By Mike Dorf
Last week I boldly (or foolishly) predicted that the constitutionality of the individual mandate in the Affordable Care Act and the University of Texas affirmative action case would make it to the Supreme Court in the upcoming Term, while the challenges to DOMA and California's Prop 8 would take a little longer. Today I want to handicap the political payoff of SCOTUS decisions in the various cases. For simplicity, I'll lump the DOMA cases and the Prop 8 case under the general heading of same-sex marriage. So, the questions I'll address here are: Who would benefit from the various possible rulings on the three issues?

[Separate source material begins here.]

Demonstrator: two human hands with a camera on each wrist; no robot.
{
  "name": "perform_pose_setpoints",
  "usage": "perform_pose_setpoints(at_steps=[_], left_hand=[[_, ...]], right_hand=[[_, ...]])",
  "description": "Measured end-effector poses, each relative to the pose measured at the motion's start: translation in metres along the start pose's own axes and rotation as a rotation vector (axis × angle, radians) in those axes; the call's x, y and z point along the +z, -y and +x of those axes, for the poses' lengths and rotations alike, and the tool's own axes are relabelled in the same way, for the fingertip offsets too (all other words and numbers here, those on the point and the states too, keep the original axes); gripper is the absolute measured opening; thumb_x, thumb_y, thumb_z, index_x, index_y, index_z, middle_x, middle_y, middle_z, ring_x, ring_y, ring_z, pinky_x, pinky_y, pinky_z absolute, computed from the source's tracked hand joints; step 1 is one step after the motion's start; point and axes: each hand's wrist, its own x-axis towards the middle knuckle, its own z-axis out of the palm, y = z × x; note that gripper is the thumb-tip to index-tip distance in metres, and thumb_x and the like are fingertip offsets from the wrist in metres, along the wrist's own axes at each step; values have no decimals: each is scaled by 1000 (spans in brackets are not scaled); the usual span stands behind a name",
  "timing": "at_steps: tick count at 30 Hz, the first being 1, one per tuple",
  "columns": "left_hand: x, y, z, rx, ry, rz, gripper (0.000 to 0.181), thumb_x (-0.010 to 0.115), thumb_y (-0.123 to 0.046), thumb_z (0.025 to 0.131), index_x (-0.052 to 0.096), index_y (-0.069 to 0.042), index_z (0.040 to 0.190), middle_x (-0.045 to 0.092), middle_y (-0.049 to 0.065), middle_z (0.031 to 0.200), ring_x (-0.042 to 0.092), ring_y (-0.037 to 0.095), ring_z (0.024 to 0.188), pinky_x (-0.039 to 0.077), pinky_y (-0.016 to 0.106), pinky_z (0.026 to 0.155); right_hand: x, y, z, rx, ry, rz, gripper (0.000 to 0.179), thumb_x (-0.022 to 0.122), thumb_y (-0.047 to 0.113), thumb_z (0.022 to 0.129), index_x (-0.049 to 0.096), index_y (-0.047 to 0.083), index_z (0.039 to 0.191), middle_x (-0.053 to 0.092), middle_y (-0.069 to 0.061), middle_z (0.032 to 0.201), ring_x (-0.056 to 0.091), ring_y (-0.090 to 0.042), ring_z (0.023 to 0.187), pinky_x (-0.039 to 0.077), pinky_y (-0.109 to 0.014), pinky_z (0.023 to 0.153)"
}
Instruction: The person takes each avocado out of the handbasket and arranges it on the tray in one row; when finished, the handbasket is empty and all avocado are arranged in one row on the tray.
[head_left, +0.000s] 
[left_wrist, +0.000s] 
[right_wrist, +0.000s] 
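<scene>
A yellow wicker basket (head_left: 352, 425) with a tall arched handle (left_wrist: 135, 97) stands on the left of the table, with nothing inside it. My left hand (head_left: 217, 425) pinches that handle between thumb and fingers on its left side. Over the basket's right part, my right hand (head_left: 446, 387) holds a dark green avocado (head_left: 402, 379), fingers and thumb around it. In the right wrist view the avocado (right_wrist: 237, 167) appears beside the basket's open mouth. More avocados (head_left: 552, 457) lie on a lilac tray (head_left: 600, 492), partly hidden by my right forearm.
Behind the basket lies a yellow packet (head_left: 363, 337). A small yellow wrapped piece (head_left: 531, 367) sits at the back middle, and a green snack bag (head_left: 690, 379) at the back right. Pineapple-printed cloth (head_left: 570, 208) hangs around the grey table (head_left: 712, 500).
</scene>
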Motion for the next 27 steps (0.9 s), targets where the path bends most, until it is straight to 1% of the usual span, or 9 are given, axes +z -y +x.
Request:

Let's start with the ACA. In a recent Washington Post story, I was quoted as saying that the 11th Circuit's decision invalidating the mandate fast-tracks the case to the Supreme Court. That was me making a prediction, but it's also my normative view: Politics aside, given that this case will eventually reach the SCOTUS, it's better that it should get there sooner rather than later, so as to remove the uncertainty about compliance that currently faces states and insurers. But for this post, I don't want to put politics aside.
Perusing the news and blogosphere, it's clear that conservatives want the case to go up to the Supremes pronto. Some of them may have reasons similar to mine, but others, I suspect, are thinking about political advantage. They want to get the law struck down nationwide, and they think that the SCOTUS is likely to oblige them. Maybe they're right, maybe they're wrong about how the case will be resolved by the Nine, but it's interesting to note that they think that a decision by the Court striking down "Obamacare" would be good for their cause. Now here too, maybe they think it would be good for their cause simply because they think the mandate is unconstitutional. But I also think that conservative analysts believe that there would be political advantage in winning in the Supreme Court. The reasoning goes something like this: "If the SCOTUS says the law is unconstitutional, that means it really is unconstitutional, which means the law as a whole is bad." Certainly, if I were one of Rick Perry's political advisers, I'd prepare a statement saying something like this: "Today's Supreme Court decision shows that Obamacare's government takeover of the health care system violates basic principles of our Constitution." Mitt Romney would finally have a magic bullet to distinguish the federal law from the one he signed as Massachusetts Governor. In short, as far as the politics are concerned, on the ACA, Republicans can win by winning.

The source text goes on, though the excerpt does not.